Closed kscanne closed 3 years ago

kscanne commented 3 years ago

These are syntactically similar constructions: "tá mé ar tí X a dhéanamh" or "tá mé in ann X a dhéanamh". Both are an ADP followed by a NOUN.

https://www.teanglann.ie/ga/fgb/t%C3%AD https://www.teanglann.ie/ga/fgb/t%C3%AD (entry ann^2)

There's some inconsistency in how they're handled currently. Both are often given PrepForm=Cmpd feature and those should certainly be removed since these aren't compound prepositions. (Though I'm ok if you want to keep them as fixed).

More interesting is to decide how they attach to the surrounding sentence. In the examples above, which are typical, both should be xcomp:pred of the main verb (and usually are in the treebank). The tricky part is how to attach the infinitive that follows. Wondering if these should be examples of "acl" as in issue #86, attached to tí/ann? This is how the analogous sentence "I am on the point of doing X" would be handled in the English treebank if I understand correctly.

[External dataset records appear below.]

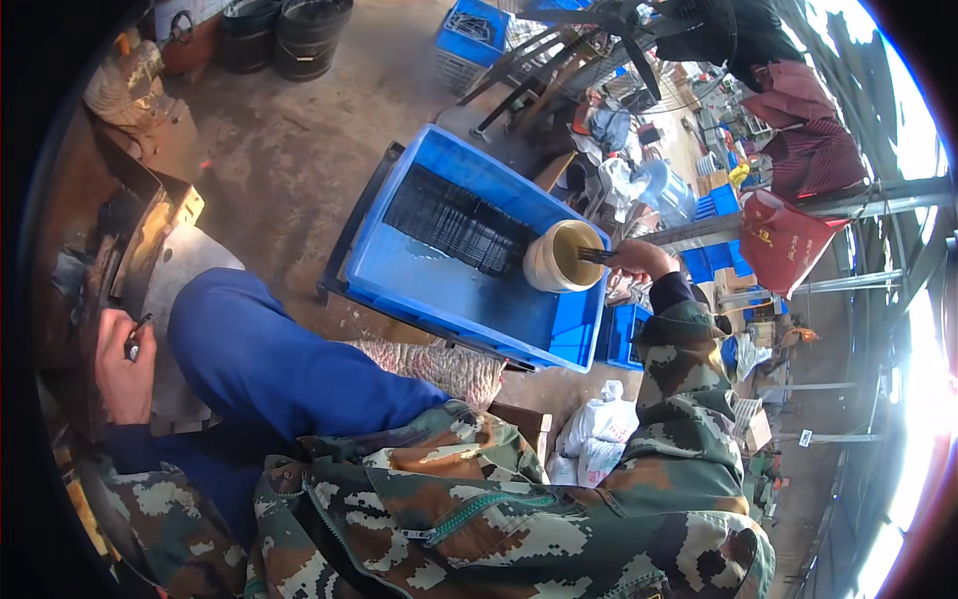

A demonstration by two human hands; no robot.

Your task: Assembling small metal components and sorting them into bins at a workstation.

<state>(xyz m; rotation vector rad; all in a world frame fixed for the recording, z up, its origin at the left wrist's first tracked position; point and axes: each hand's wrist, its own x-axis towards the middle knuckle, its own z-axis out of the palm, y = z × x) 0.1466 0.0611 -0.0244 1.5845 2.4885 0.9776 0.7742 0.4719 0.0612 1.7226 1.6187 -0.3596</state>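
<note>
My right hand is closed around several dark, thin strips, whose ends reach over the mouth of a cream-coloured bucket. That bucket stands inside a blue plastic crate, at its right end. Beside it in the crate, a row of dark, thin metal-looking pieces lies packed together. My left hand, far to the left, is closed on a small dark rod-like thing whose kind I cannot make out. Near it is a brown, worn machine or bench with a metal plate.
Black buckets stand at the back left. A large fan is at the top, near a blue crate of metal parts. White sacks lie right of my knee. A red bag hangs at the right.
</note>
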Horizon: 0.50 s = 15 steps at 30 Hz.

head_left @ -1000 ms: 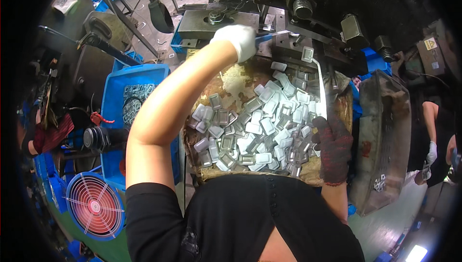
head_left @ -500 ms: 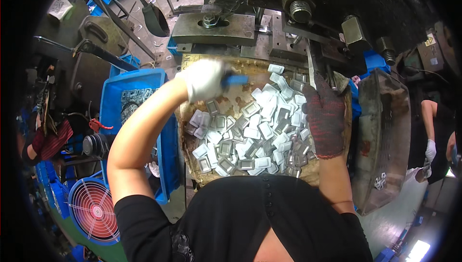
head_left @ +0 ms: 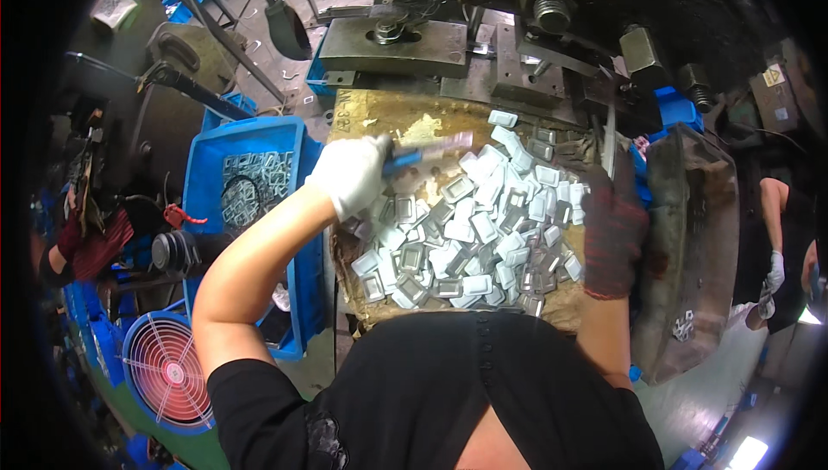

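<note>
My left hand (head_left: 349, 175), in a white glove, is closed round the blue handle of a brush (head_left: 404, 160). The brush's pale end is smeared by motion and points right, above the worn board (head_left: 384, 116). In a dark glove with red marks, my right hand (head_left: 614, 233) is closed at the board's right edge. From it a long thin metal tool, like tweezers (head_left: 611, 121), stands up toward the press. Between my hands lies a loose pile of small silvery rectangular metal cups (head_left: 483, 228), several overlapping.
A press with a clamp block (head_left: 392, 49) and large bolts (head_left: 549, 6) stands beyond the board. Left is a blue bin (head_left: 297, 211) with metal frames, and a fan (head_left: 172, 372). A grimy metal trough (head_left: 690, 254) stands right; another person's gloved hand (head_left: 773, 272) is farther right.
My left hand and the brush have moved left and slightly nearer. My right hand has moved right with the metal tool, off the pile's edge. The view has shifted slightly.
</note>
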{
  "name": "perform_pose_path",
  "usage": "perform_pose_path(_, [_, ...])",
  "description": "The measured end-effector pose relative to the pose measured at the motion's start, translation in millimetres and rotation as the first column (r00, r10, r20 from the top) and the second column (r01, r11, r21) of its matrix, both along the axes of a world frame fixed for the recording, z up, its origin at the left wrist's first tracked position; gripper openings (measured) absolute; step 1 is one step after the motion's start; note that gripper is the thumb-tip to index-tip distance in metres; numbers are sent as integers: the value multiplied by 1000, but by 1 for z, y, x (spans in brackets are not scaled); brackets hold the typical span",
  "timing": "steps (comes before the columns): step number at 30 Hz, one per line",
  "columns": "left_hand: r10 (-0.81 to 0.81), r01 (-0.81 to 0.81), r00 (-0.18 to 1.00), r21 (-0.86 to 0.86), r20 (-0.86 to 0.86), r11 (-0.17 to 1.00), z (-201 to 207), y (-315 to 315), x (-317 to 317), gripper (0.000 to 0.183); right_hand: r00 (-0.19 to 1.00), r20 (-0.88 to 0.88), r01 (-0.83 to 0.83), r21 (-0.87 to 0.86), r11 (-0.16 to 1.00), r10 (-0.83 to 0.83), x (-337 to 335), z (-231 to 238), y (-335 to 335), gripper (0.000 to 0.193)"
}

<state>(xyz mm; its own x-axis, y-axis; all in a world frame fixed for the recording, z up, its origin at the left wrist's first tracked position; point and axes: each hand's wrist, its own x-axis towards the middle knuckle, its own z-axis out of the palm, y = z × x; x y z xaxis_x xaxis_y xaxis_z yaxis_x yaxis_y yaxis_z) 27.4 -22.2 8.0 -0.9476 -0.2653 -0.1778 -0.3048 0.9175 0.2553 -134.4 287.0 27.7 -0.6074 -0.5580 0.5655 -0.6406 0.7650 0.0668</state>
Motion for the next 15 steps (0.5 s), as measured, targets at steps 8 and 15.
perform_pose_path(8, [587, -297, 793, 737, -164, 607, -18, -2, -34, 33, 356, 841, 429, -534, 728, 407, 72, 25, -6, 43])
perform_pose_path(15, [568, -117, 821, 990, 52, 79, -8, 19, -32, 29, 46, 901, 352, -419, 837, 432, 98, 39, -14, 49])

tlynn747 commented 3 years ago

My favourite Irish phrase :)

Yes "fixed" seems a good option for the treatment of the phrase a a whole. And being treated as a predicate of 'bí' also sits well with me. I don't have any problem with two xcomps in a row, if perhaps it is two open complement phrases.

In that case for tá trí thogra abalone ar tí infheistíocht a dhéanamh in áiseanna fáis. we'd have:

xcomp:pred(tá, ar) fixed(ar, tí) xcomp(ar, dhéanamh) obj(dhéanamh, infheistíocht)

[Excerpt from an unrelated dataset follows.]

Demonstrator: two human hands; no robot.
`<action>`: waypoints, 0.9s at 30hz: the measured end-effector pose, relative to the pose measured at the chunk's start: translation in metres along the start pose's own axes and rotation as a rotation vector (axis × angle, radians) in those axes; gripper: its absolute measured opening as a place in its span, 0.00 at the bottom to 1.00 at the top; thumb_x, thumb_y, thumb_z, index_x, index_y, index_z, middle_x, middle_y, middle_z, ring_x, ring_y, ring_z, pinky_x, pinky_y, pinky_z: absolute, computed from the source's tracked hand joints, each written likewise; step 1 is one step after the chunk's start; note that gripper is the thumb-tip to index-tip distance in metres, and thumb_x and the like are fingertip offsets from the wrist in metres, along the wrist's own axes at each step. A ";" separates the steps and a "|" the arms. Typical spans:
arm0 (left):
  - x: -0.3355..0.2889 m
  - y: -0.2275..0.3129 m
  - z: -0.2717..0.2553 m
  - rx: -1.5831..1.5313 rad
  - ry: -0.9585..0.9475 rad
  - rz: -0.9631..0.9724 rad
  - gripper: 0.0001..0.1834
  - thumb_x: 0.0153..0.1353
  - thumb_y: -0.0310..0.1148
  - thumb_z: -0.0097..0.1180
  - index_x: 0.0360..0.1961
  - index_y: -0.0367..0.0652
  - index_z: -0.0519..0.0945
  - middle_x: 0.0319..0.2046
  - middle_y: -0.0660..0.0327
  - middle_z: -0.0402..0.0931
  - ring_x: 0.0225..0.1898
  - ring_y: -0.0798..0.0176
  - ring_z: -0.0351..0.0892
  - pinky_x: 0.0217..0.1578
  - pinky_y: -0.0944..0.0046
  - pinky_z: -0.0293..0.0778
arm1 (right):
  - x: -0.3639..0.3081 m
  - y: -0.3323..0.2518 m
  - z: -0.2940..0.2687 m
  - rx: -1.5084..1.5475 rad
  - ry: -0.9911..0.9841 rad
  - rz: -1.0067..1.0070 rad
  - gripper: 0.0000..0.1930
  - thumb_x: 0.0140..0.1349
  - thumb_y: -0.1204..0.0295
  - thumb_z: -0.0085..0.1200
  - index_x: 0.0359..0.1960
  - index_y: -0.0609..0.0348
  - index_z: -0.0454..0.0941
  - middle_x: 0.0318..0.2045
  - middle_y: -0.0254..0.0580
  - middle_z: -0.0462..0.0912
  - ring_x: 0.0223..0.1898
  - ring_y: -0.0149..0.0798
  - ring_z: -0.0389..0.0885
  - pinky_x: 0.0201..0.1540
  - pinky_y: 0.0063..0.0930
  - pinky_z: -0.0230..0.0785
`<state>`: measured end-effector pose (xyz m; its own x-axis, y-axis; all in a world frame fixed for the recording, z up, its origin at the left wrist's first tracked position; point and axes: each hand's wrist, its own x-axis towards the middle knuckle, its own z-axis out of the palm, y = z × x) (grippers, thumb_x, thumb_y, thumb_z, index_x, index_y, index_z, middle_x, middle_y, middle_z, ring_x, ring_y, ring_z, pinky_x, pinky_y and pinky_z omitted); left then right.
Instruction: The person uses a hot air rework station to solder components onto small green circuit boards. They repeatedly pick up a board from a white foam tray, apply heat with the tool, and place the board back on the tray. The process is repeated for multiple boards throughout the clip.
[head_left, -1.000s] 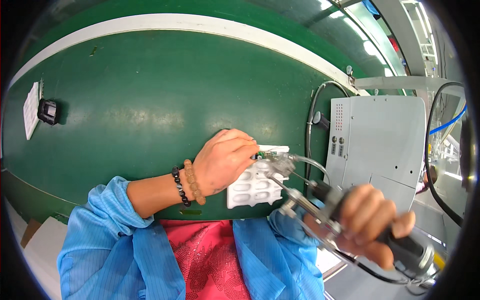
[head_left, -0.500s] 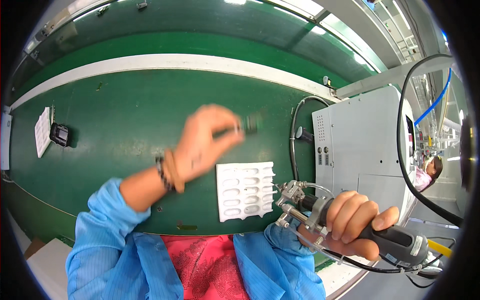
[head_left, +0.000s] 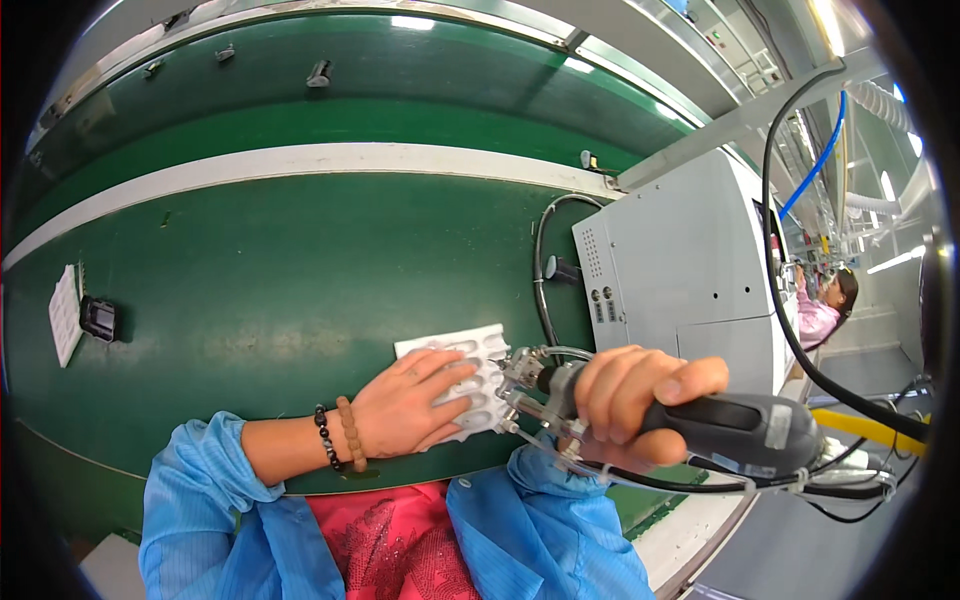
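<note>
My left hand (head_left: pixel 412 400) lies on the white moulded tray (head_left: pixel 490 340), its fingers stretched out and spread over the oval pockets. It covers much of the tray's left side, so whatever is beneath it is hidden. In my right hand (head_left: pixel 645 400) is a black-and-grey power screwdriver (head_left: pixel 750 428), held sideways with the fingers wrapped round its grip. The screwdriver's metal head (head_left: pixel 522 370), with clear tubes attached, points left and is at the tray's right edge. I cannot tell whether the two touch.
A grey machine cabinet (head_left: pixel 670 270) stands to the right, with a black cable (head_left: pixel 541 260) looping beside it. At far left are another white tray (head_left: pixel 65 315) and a black open box (head_left: pixel 99 318). Beyond the white rail (head_left: pixel 330 158), small parts lie on a green belt (head_left: pixel 420 120). A person (head_left: pixel 818 310) sits farther right.
My left hand has come down from over the green table, where a blurred dark item was by its fingers, onto the tray. The screwdriver remains in my right hand. The view has shifted.
</note>
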<state>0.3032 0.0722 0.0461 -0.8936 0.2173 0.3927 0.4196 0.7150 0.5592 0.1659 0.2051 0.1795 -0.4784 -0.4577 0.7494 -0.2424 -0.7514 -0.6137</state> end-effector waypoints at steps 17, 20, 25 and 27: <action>-0.002 -0.006 0.002 0.030 0.086 0.013 0.13 0.52 0.40 0.65 0.34 0.44 0.81 0.56 0.51 0.71 0.62 0.43 0.65 0.60 0.44 0.66 | -0.004 0.006 0.011 -0.017 0.051 0.145 0.27 0.58 0.58 0.68 0.43 0.59 0.62 0.14 0.32 0.70 0.13 0.30 0.68 0.17 0.27 0.63; -0.002 -0.005 0.003 0.022 0.088 0.002 0.12 0.52 0.40 0.64 0.34 0.44 0.81 0.57 0.51 0.71 0.62 0.43 0.65 0.60 0.44 0.65 | -0.007 0.005 0.002 0.059 -0.054 0.104 0.24 0.60 0.61 0.66 0.43 0.61 0.63 0.15 0.33 0.72 0.14 0.32 0.72 0.17 0.28 0.66; -0.003 -0.004 0.002 0.034 0.077 0.000 0.13 0.56 0.42 0.62 0.34 0.45 0.81 0.55 0.51 0.72 0.62 0.44 0.65 0.61 0.45 0.63 | -0.004 -0.002 -0.009 0.163 -0.229 0.145 0.20 0.60 0.65 0.67 0.41 0.65 0.68 0.16 0.37 0.74 0.14 0.35 0.74 0.18 0.30 0.69; -0.003 -0.004 0.002 0.042 0.076 0.002 0.13 0.56 0.43 0.62 0.34 0.45 0.81 0.55 0.51 0.72 0.61 0.44 0.65 0.61 0.46 0.63 | -0.005 -0.006 -0.011 0.201 -0.291 0.168 0.19 0.59 0.66 0.67 0.39 0.67 0.70 0.16 0.38 0.74 0.15 0.36 0.75 0.18 0.32 0.70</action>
<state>0.3040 0.0704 0.0415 -0.8775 0.1684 0.4491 0.4127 0.7422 0.5281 0.1598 0.2171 0.1768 -0.2312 -0.6760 0.6997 0.0025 -0.7196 -0.6944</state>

The definition for acl is: "acl stands for finite and non-finite clauses that modify a nominal" If we treat ar tí as a PP predicate then I don't think we can use acl for the infinitive that follows.

The way I interpret acl is like a relative clause that's missing "who/ that/ which/ in which, etc" There are many online sites (that are) offering booking facilities I have a parakeet (who is) named cookie I just want a simple way (in which) to get my discount

kscanne commented 3 years ago

Ok — I'll need to go back and look at the English examples that inspired me to file this!

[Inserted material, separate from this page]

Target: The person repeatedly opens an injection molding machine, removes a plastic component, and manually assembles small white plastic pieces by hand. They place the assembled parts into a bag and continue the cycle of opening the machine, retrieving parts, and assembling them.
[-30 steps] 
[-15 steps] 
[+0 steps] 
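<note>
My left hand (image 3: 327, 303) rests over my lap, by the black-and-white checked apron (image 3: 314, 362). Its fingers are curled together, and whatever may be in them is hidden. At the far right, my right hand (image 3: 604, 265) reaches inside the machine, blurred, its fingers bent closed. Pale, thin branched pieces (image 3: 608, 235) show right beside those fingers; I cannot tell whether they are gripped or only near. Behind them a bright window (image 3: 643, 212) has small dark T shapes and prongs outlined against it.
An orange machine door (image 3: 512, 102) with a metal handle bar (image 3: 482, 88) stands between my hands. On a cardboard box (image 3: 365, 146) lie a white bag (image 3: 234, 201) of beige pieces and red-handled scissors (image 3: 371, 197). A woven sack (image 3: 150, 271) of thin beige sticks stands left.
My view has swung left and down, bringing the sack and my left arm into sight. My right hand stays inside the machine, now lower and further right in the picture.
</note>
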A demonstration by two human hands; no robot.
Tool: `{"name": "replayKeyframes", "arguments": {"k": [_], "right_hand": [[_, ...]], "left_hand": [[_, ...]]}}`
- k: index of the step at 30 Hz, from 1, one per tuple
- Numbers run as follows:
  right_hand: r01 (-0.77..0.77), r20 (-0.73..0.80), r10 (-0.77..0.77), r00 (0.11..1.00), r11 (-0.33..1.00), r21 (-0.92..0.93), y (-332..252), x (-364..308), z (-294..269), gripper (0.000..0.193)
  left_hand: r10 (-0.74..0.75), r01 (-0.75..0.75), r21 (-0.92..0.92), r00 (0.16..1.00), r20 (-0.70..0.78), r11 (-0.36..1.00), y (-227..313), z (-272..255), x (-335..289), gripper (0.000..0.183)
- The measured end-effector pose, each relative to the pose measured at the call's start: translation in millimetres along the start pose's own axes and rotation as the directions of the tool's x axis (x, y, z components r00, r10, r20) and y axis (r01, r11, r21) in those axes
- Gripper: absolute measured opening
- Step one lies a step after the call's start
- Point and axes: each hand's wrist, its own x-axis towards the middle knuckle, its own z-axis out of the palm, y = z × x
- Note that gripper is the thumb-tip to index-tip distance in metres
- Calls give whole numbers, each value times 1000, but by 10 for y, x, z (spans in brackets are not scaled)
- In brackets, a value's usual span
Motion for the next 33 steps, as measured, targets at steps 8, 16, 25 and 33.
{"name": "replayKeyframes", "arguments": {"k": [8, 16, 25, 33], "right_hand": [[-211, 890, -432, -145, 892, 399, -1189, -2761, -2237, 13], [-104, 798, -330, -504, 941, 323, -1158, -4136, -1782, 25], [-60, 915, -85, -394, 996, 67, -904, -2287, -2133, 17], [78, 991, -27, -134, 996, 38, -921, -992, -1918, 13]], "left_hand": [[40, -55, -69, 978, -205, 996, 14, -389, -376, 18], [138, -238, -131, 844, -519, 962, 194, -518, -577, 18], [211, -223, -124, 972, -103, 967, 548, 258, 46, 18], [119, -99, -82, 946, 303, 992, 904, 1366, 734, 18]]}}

Do you agree at least with removing PrepForm=Cmpd from these two? Neither is in the list of compound prepositions in the Christian Brothers (nor in your PrepForm documentation), and are completely different syntactically (no nominal head in the genitive, etc.).

tlynn747 commented 3 years ago

Yes definitely agree with removing PrepForm=Cmpd. Sorry - I went looking through the ar tí examples and couldn't see those features, so assumed they got cleaned up in our recent work!